Here's one of my all-time rants: Word Usage.

I don't have a problem with people using the wrong word in casual conversation. I would never interrupt someone to point out an error; that's just being a dick. I don't consider myself to be any kind of linguist, not even a cunning one. But all those who get paid for using words - writers, narrators, editors (do they still have those?), should always use the proper words and phrases. For god's sake, if I notice and am irritated by poor word usage, can you imagine how bothersome it must be for an English major? So here are just a few of my favorites.

Cement:
There is no such thing as a cement wall, a cement block, a cement sidewalk, etc.. Cement is a powder. Those items are all made of concrete, of which cement is one component. Calling a skyscraper a "cement building" is no more correct than referring to a cake as "flour".

Backseat and Backyard:
These words do not exist in the English language, although there are some so-called experts who insist that because they have become commonly used, they are okay. Well, screw that. They are not okay. They are fine as hyphenated adjectives, when appropriate, but they are not nouns. Never!

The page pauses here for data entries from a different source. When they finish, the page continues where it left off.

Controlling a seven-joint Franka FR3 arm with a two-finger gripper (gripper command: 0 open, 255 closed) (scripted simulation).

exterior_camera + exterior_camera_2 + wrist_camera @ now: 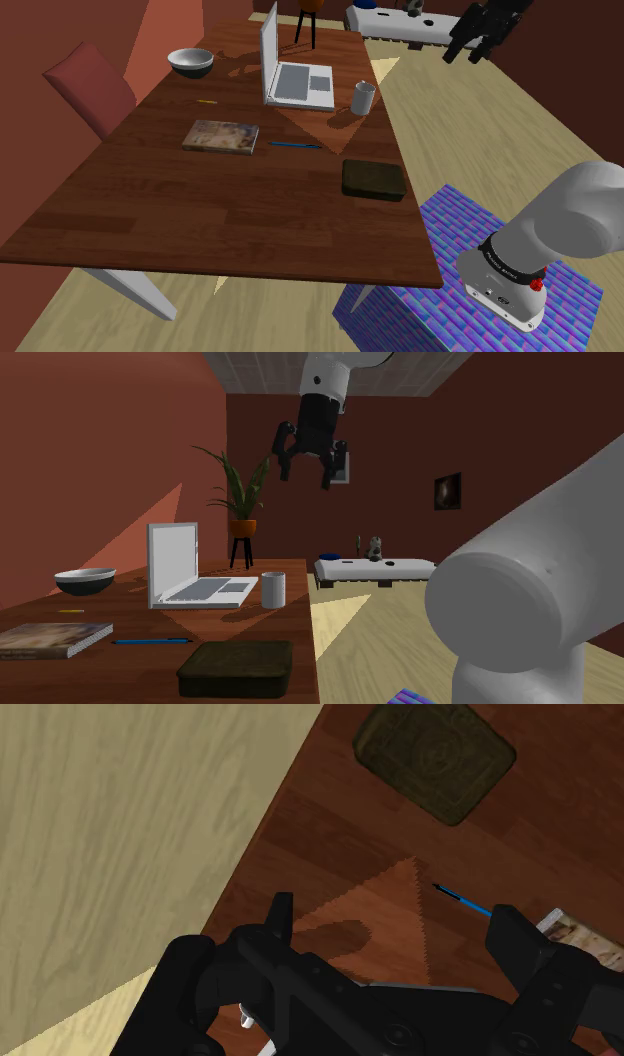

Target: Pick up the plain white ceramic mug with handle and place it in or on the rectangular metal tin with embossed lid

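While the all-black two-finger gripper (pixel 470 52) hangs high past the brown wooden table's (pixel 200 220) far corner in the shoulder view, the plain whitish handled mug (pixel 363 98) stands upright on the table just beside the open silver laptop (pixel 290 75), well apart from the dark olive rectangular tin (pixel 373 179) near the table's edge. From the second exterior view, the gripper is in the air well above the mug, jaws spread and empty. Seen from the wrist, the black fingers (pixel 283 916) stand apart over the wood, with the tin's embossed lid and a thin blue pen (pixel 462 900) beyond them.

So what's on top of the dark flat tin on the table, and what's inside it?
Nothing sits on the tin; its patterned lid is bare. The lid is shut, so whatever is inside is hidden.
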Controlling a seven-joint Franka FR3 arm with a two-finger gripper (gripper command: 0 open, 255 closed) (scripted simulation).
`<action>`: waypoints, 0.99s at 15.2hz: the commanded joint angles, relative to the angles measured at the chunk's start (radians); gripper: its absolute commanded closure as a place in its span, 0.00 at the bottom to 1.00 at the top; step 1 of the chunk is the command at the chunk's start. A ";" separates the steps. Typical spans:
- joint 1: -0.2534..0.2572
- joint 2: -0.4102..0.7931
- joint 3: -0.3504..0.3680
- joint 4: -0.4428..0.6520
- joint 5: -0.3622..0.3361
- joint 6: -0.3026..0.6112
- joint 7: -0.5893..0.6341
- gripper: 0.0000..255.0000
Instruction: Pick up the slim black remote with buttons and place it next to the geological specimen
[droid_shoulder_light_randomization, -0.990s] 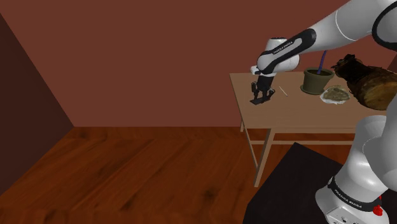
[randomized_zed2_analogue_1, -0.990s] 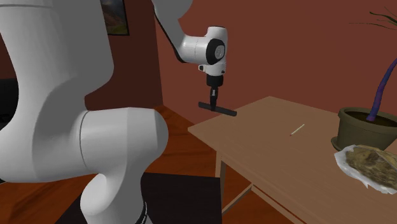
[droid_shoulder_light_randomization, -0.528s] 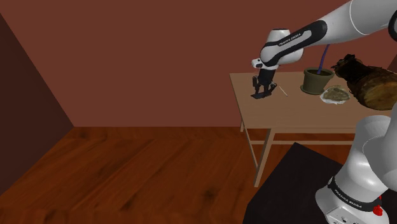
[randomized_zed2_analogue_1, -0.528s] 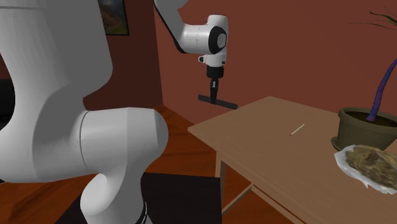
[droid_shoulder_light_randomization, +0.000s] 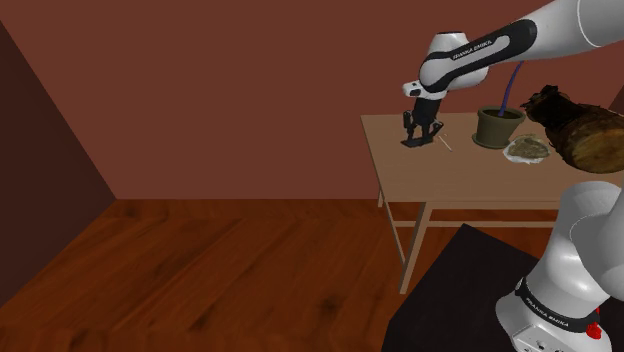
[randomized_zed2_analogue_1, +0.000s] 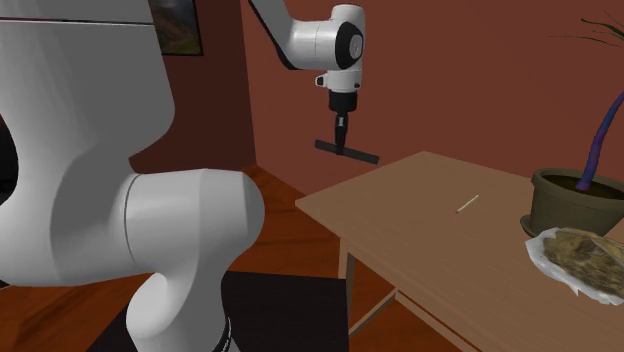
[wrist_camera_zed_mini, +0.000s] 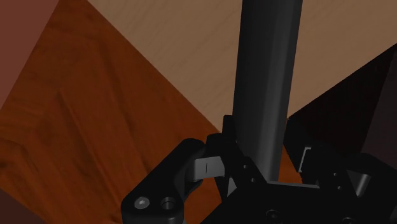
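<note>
One remote (randomized_zed2_analogue_1: 345, 151), one table (randomized_zed2_analogue_1: 420, 235), one potted plant (randomized_zed2_analogue_1: 568, 202), one rock specimen (randomized_zed2_analogue_1: 585, 256), one thin stick (randomized_zed2_analogue_1: 467, 204), one framed picture (randomized_zed2_analogue_1: 176, 26).

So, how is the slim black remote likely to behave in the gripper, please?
Probably stiff: the remote sticks out straight either side of the gripper without sagging. Being slim and clasped at a single spot, it may pivot if bumped.

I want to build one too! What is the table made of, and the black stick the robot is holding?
The table looks like pale wood: tan, matte, with faint grain lines. The remote is smooth, dull black with hardly any shine; probably plastic, though the look alone cannot settle it.
</note>
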 joint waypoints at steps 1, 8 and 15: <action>-0.021 -0.036 -0.014 -0.015 -0.030 -0.012 -0.018 1.00; -0.116 -0.153 -0.078 -0.081 -0.131 -0.027 -0.115 1.00; -0.199 -0.218 -0.168 -0.092 -0.196 -0.052 -0.250 1.00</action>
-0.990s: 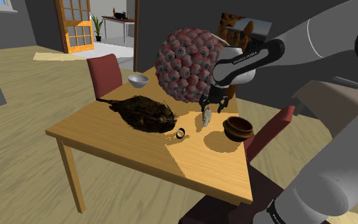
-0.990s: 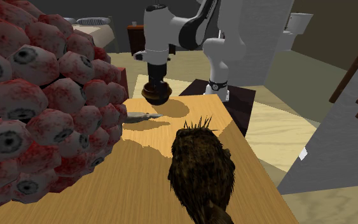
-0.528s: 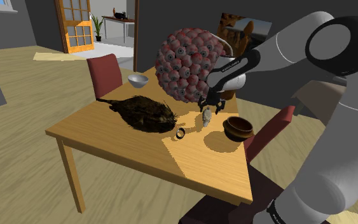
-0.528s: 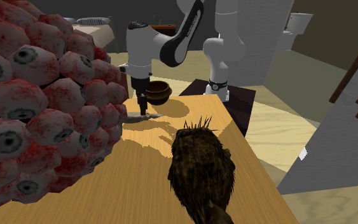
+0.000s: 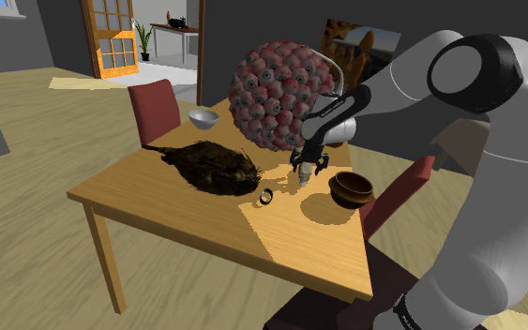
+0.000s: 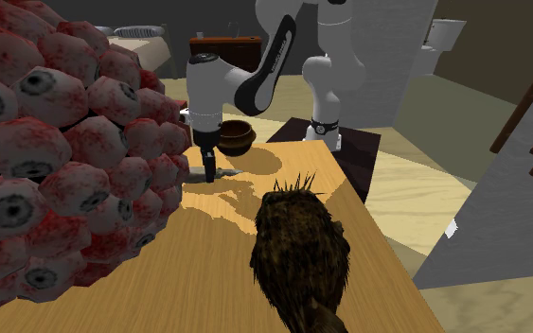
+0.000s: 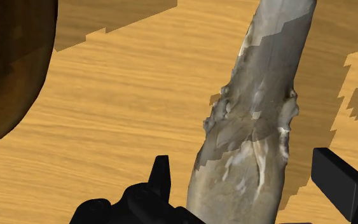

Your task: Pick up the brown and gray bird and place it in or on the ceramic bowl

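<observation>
The black two-finger gripper (image 7: 244, 162) (image 5: 305, 169) (image 6: 210, 174) hangs low over the table with its fingers (image 7: 161, 178) spread apart, one on each side of the long grey-brown bird (image 7: 254, 114) and neither touching it, so nothing is held. The bird (image 5: 304, 178) (image 6: 231, 172) lies flat on the light wooden table (image 5: 158, 206) (image 6: 378, 255). In the wrist view its long axis runs straight out from the gripper, between the fingers. In the second exterior view it runs across the tabletop, with a thin tapered end pointing to that view's right — head or tail, I cannot tell. Just beside it, apart from it, stands the dark brown round bowl (image 5: 352, 188) (image 6: 237, 136) (image 7: 6, 70), between the bird and the robot's stand. A small dark ring (image 5: 265, 196) sits on the bird's other side, then a dark brown spiky furred lump (image 5: 213, 167) (image 6: 297, 251). A big ball of red-veined eyeballs (image 5: 276, 94) (image 6: 56, 161) looms behind the gripper in the shoulder view. A small pale bowl (image 5: 203, 117) rests near the far edge by a red chair (image 5: 155, 108). Beyond lie a wooden floor (image 5: 27, 234), grey walls and an orange glazed door (image 5: 112, 37).
</observation>
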Tool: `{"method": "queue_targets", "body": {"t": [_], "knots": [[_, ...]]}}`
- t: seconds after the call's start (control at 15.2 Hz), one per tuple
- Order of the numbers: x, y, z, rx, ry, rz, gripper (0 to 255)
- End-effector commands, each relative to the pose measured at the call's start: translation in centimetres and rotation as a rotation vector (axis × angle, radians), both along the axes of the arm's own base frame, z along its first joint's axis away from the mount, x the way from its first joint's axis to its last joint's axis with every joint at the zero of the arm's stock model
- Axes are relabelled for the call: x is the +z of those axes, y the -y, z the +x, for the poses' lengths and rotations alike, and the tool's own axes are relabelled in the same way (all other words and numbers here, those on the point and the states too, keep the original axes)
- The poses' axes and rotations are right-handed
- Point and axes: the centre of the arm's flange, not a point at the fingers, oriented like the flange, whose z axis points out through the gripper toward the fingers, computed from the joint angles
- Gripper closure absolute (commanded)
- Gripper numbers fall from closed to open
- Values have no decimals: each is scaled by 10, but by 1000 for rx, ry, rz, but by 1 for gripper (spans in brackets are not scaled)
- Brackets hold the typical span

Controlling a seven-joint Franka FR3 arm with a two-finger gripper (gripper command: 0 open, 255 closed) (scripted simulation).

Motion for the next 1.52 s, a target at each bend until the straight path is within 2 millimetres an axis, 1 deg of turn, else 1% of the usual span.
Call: {"method": "queue_targets", "body": {"t": [0.0, 0.4, 0.46, 1.06, 1.45], "knots": [[-4, 1, 0, 0, 0, 0, 0], [-4, 1, 0, 0, 0, 0, 0], [-4, 1, 0, 0, 0, 0, 255], [-4, 1, 0, 0, 0, 0, 255], [28, 1, 0, 0, 0, 0, 255]]}}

I have seen "backseat" and "front seat" in the same sentence. I remember a book in which one sentence contained "backyard," "front yard," and "side yard." Did the editor not notice these things? Or was the editor just unfit for the job?

There are many other cases where people now decide to run words together incorrectly. I blame it on the internet. There is no such word as "online." There is an adjective spelled "on-line" and there is the state I am now in, which is "on line." But never "online."


Weights and Measures:
This one really drives me nuts, and it is becoming more prevalent. I read an article this morning where the weight of a latice metal was described as "nearly 100 times as light as styrofoam." Does this mean the latice is just more than 100th the weight of styrofoam, or just less than 100th? The sentence can be interpreted either way, because it is incorrectly phrased.

I have recently seen "four times as small" rather than "one fourth the size" and "prices cut 700%." How do you cut prices more than 100%? I guess you could give the purchaser six times the normal price of the item rather than having him pay you anything.

It seems to be more common today to misstate the condition than it is to use the correct wording.

>EOR>
That's all for now, but remember what Ahnold said.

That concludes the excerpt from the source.